:: SOURCE MATERIAL ::
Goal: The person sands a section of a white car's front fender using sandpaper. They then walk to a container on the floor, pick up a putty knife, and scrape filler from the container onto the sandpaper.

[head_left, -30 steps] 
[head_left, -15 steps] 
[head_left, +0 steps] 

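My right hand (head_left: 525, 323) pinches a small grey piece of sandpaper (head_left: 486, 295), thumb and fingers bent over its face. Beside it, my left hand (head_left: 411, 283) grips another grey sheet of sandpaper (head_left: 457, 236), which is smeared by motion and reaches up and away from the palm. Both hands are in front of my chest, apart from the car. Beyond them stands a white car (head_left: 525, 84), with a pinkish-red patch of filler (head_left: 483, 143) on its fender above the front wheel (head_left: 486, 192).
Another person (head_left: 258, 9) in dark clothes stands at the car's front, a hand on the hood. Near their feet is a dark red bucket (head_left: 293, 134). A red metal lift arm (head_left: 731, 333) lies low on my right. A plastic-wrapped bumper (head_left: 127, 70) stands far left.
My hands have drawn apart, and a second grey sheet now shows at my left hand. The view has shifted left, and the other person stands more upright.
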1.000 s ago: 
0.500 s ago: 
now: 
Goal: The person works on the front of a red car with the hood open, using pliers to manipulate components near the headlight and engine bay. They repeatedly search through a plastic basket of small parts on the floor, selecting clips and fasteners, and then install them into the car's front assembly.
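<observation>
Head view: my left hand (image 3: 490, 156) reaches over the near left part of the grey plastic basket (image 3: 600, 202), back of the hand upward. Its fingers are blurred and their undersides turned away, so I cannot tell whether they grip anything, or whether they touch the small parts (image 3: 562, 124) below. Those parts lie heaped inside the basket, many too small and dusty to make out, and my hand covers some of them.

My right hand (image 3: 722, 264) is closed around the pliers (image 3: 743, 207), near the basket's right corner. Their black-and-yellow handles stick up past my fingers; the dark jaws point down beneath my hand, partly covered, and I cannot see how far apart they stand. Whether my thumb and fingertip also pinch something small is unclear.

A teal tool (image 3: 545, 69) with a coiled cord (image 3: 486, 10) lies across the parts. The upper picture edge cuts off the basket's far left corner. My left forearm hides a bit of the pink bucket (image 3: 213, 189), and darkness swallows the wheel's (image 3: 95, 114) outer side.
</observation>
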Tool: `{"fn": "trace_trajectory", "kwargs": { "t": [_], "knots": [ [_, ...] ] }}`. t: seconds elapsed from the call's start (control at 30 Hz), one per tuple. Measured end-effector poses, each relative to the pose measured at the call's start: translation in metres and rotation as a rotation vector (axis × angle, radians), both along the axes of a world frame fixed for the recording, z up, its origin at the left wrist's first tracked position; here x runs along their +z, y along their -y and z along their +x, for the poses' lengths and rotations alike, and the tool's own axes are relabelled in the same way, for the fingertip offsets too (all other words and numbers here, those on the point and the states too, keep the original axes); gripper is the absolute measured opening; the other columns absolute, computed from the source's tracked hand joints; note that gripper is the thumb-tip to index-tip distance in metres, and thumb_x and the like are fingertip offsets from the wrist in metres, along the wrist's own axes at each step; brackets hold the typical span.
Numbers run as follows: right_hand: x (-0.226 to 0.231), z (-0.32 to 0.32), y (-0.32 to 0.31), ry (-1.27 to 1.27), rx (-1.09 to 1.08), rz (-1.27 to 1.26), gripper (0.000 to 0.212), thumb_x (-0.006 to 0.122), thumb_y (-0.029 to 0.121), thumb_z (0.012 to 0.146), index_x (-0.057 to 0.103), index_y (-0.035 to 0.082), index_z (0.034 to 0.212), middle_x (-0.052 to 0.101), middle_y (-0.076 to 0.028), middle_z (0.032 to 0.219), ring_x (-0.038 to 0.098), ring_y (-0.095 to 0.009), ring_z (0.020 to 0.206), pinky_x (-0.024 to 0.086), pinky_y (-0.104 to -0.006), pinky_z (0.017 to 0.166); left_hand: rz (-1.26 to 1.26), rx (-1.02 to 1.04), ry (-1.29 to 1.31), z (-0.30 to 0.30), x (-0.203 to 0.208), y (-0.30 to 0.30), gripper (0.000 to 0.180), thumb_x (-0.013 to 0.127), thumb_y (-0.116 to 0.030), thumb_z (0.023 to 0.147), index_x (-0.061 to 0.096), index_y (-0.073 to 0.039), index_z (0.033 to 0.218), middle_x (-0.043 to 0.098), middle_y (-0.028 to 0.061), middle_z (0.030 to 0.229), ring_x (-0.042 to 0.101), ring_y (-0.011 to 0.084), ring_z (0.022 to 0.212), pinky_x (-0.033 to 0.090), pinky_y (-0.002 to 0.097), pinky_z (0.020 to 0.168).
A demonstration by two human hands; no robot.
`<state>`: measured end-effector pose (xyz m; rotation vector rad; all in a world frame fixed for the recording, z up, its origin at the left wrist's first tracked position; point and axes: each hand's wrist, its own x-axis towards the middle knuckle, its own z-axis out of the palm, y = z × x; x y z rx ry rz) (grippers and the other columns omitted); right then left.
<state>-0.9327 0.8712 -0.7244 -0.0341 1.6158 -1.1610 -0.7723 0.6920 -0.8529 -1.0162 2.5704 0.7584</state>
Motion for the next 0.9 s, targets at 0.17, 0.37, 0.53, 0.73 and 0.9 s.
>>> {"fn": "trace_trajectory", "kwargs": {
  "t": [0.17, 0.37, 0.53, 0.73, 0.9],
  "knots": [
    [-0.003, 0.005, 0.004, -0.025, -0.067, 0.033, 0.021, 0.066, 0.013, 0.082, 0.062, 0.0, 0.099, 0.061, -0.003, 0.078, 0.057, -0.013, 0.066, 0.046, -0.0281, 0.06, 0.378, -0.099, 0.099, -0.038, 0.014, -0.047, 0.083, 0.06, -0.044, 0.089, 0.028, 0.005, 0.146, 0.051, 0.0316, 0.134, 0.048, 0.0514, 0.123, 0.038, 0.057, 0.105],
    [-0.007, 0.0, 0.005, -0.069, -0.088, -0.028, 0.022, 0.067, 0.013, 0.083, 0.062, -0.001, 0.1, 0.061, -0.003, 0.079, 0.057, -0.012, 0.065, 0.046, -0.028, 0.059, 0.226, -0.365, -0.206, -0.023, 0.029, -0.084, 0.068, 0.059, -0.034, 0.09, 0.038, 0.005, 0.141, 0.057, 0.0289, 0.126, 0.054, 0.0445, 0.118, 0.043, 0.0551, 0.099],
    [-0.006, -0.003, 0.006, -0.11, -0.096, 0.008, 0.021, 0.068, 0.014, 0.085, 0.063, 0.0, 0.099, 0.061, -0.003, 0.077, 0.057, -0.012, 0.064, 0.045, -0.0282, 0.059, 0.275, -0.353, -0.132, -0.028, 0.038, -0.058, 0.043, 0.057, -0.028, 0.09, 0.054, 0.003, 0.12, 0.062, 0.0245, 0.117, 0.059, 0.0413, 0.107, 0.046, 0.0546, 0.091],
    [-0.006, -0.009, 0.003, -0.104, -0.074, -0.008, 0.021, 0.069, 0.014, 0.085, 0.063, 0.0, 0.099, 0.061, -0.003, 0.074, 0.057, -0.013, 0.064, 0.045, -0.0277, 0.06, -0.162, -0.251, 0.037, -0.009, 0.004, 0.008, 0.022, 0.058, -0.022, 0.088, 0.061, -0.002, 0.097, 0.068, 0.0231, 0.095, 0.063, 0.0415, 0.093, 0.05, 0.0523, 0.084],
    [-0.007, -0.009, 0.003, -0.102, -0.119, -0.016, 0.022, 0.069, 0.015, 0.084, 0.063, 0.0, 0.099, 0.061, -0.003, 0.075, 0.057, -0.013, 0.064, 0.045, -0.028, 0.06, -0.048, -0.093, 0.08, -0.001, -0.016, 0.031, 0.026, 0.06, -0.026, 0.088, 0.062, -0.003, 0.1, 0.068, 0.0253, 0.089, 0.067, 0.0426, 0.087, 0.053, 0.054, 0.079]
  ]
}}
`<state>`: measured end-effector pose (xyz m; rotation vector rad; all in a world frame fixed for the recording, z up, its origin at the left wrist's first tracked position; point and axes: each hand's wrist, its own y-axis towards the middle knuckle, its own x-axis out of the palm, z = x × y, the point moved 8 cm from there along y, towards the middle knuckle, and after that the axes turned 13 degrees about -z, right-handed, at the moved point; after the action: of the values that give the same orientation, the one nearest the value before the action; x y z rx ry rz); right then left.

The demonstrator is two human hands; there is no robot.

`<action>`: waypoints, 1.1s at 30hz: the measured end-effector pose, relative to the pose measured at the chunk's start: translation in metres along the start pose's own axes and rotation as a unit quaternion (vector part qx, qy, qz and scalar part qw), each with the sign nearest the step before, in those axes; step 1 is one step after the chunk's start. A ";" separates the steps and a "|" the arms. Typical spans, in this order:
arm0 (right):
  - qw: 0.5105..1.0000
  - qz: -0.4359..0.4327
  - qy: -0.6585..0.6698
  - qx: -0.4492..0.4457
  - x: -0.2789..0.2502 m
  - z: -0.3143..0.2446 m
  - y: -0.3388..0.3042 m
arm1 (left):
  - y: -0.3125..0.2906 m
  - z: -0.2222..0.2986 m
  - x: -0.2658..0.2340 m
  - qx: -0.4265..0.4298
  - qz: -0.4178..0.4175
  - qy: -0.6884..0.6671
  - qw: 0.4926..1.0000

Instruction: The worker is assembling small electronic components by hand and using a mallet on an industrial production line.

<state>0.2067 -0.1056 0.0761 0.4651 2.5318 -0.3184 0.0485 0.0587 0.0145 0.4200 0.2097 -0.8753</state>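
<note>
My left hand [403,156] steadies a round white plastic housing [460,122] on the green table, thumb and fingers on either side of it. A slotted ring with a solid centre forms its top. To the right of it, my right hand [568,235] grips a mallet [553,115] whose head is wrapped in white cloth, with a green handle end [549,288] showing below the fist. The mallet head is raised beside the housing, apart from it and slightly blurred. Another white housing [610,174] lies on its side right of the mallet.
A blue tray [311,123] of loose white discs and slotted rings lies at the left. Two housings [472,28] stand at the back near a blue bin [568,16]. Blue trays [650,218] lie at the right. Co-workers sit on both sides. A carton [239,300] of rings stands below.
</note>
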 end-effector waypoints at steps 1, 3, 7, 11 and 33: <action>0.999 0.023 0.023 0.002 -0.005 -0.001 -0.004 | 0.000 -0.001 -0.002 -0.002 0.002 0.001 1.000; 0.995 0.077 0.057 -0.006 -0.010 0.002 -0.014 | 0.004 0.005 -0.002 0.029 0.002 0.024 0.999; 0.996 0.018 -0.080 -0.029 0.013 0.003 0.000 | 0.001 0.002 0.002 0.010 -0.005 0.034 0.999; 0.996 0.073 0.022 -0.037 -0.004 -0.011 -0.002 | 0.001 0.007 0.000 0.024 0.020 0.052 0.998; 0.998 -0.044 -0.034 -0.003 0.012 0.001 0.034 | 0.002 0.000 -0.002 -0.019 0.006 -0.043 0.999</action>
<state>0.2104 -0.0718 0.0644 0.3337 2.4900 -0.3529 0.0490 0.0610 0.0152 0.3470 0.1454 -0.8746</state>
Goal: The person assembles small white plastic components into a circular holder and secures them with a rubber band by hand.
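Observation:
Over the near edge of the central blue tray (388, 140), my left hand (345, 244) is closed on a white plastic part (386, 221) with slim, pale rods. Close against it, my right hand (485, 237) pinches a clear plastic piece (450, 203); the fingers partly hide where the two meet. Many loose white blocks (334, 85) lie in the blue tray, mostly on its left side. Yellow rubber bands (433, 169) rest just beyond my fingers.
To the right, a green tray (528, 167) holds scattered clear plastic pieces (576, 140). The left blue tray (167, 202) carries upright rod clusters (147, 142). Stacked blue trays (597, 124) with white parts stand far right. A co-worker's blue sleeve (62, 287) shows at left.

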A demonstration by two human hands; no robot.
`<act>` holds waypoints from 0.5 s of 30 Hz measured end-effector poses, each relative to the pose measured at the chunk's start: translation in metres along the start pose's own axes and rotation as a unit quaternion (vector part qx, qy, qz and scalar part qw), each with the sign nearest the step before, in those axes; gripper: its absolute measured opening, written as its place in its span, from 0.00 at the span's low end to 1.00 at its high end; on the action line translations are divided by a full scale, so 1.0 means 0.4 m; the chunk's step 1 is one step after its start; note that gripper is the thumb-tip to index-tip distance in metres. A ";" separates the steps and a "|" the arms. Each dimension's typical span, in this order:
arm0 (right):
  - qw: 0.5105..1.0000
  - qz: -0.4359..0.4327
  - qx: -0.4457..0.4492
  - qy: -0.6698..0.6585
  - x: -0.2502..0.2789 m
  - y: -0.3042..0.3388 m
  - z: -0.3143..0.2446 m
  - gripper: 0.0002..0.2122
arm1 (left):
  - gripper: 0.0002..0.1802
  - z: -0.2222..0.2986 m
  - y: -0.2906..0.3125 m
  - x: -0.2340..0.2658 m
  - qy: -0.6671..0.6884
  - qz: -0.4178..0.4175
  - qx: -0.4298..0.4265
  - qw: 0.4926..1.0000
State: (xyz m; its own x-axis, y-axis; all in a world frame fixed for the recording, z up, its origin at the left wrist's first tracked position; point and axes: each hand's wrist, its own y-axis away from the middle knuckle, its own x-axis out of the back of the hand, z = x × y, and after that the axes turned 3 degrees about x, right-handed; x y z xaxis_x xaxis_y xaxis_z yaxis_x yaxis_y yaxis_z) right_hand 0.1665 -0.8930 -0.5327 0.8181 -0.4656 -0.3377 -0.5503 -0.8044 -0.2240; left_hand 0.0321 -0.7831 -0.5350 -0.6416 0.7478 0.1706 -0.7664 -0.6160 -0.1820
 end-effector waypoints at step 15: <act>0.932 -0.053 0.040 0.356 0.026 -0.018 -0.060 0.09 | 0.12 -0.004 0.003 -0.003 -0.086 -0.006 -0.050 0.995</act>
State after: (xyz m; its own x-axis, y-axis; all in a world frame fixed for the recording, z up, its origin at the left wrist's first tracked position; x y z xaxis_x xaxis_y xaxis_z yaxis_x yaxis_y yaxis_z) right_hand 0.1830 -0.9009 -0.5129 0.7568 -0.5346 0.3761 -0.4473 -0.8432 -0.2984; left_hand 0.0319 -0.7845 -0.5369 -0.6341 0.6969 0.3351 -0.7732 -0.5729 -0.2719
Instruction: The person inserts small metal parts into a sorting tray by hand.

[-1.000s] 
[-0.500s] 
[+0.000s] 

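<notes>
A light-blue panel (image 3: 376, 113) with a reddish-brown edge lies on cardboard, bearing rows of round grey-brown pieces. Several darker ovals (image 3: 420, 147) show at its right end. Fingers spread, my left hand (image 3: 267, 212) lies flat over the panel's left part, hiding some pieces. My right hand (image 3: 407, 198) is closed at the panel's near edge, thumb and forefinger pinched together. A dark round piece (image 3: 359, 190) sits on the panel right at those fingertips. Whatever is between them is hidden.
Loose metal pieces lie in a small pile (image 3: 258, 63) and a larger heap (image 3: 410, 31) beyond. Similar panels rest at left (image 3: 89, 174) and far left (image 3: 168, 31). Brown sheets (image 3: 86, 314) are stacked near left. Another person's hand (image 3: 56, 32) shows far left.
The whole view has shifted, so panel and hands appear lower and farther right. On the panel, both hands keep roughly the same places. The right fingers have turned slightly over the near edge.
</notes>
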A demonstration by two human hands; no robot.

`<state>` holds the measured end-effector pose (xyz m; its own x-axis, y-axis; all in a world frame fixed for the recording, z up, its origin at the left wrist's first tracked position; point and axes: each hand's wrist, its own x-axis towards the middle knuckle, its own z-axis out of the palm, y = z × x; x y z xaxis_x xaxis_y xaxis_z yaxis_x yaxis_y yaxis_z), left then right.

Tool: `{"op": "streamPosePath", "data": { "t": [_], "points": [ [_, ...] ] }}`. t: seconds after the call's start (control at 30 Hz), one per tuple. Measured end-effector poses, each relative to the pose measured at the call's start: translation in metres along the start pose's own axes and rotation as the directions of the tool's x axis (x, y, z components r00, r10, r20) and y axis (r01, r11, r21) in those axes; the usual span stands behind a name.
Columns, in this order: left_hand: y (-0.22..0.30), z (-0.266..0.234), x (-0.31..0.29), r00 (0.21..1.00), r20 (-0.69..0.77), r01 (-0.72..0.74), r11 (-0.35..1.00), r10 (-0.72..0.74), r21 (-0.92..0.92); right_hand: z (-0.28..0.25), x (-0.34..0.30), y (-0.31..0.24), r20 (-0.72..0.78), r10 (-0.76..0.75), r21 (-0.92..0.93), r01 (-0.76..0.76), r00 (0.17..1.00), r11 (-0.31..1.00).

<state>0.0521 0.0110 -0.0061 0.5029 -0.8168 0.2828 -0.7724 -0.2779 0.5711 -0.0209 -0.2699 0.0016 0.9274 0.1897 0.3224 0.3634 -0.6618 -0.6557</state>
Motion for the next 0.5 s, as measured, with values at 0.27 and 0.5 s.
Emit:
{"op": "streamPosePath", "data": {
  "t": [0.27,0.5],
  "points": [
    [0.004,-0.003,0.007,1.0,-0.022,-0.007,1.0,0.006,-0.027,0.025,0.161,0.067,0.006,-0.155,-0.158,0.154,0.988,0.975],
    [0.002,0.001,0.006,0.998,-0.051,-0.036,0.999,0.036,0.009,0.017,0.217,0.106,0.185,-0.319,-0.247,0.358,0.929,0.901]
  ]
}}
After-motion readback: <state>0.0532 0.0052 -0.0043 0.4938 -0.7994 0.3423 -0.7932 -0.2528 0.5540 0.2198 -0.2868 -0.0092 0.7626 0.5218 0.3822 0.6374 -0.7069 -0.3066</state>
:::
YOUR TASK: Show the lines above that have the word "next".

ANSWER TO THIS TASK:
Motion for the next 0.9 s, targets at 0.17, 0.37, 0.53, 0.73 and 0.9 s.
Motion for the next 0.5 s, as measured, with values at 0.27 and 0.5 s.

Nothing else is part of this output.